Category Archives: recession

U.S. Recession Probability Reaches 67%

It's a sign of recession by D koi via Unsplash - https://unsplash.com/photos/_zFVwcKZh10

What month will the National Bureau of Economic Research someday get around to saying marked the beginning of the next recession in the U.S.?

The NBER is notoriously slow in identifying when the business cycle in the U.S. either peaks before going into recession or troughs when coming out of one, often lagging behind these events by many months.
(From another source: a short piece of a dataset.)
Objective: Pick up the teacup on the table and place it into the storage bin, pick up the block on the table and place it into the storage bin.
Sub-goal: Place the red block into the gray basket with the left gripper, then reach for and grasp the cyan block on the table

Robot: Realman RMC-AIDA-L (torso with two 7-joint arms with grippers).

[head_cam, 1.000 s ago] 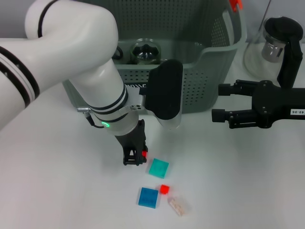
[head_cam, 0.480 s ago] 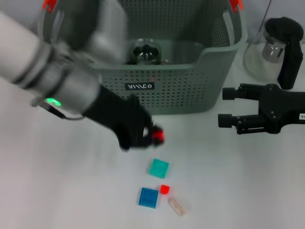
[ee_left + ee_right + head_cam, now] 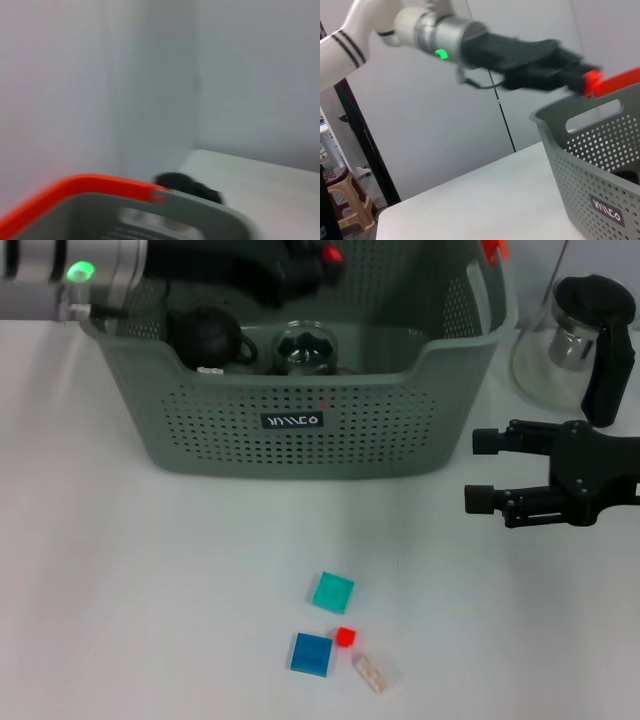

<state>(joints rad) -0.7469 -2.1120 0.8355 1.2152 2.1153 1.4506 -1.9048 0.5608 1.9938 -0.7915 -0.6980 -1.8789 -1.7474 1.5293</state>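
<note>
The grey-green storage bin [image 3: 300, 445] stands at the back of the table, and its orange handle tip [image 3: 95, 184] fills the left wrist view. My left gripper [image 3: 318, 260] hovers over the bin's far side, shut on a small red block [image 3: 331, 254]. The right wrist view shows the left gripper [image 3: 565, 75] beside the bin [image 3: 600, 165]. A glass teacup [image 3: 304, 346] sits inside the bin. On the table in front lie a teal block [image 3: 333, 592], a blue block [image 3: 312, 654], a tiny red block [image 3: 345, 636] and a clear block [image 3: 375, 673]. My right gripper [image 3: 482, 470] rests open to the right of the bin.
A black teapot [image 3: 205, 335] also sits in the bin, left of the teacup. A glass kettle with a black handle [image 3: 585, 325] stands at the back right, just behind my right arm.
My left arm lifted the small red block from the table beside the teal block and carried it up and back over the bin. The right gripper drifted slightly right.
</note>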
That's because they take a number of data series into consideration and will wait until many go through revisions before determining if the national U.S. economy has truly changed direction from growth to contraction or vice versa according to their model of the economy.

Because they're so slow, analysts have built models to try to predict the timing of when the country's business cycle has changed when evidence is building that it has, long before the NBER makes its "official" determination. Some of these models are oriented toward recession forecasting. They have been built to use currently available data to try to anticipate the most likely timing of when the NBER will be likely to say the business cycle changed from boom to bust.

In a sense, they're using models to predict when the NBER's business cycle model will someday find the U.S. economy went into recession! That brings us to a recession forecasting model whose results we've been featuring since October 2022, when a leading recession indicator first flashed a red warning light.

That model was introduced by Jonathan Wright in a 2006 paper while he worked at the Federal Reserve Board. This model uses just three data series to generate the probability the NBER will identify a month sometime between a date of interest and one year into the future. One of those datapoints is the rolling one-quarter average of the Federal Funds Rate. The other two are the rolling one-quarter averages of the yields of two constant maturity U.S. Treasurys, one for the 10-Year UST note, the other for the 3-Month T-bill.

For this data, the red warning light starts flashing when the yield of the 10-Year Treasury drops below the yield of the 3-Month Treasury. This is a clear signal the U.S. Treasury yield curve has inverted, with short term yields paying higher yields than long-term yields. Historically, yield curve inversions have occurred before the U.S. economy entered into recession. Wright's innovation was to also take the level of the Federal Funds Rate into account, recognizing that how the Federal Reserve sets it in accordance with its monetary policies affects the likelihood of recession.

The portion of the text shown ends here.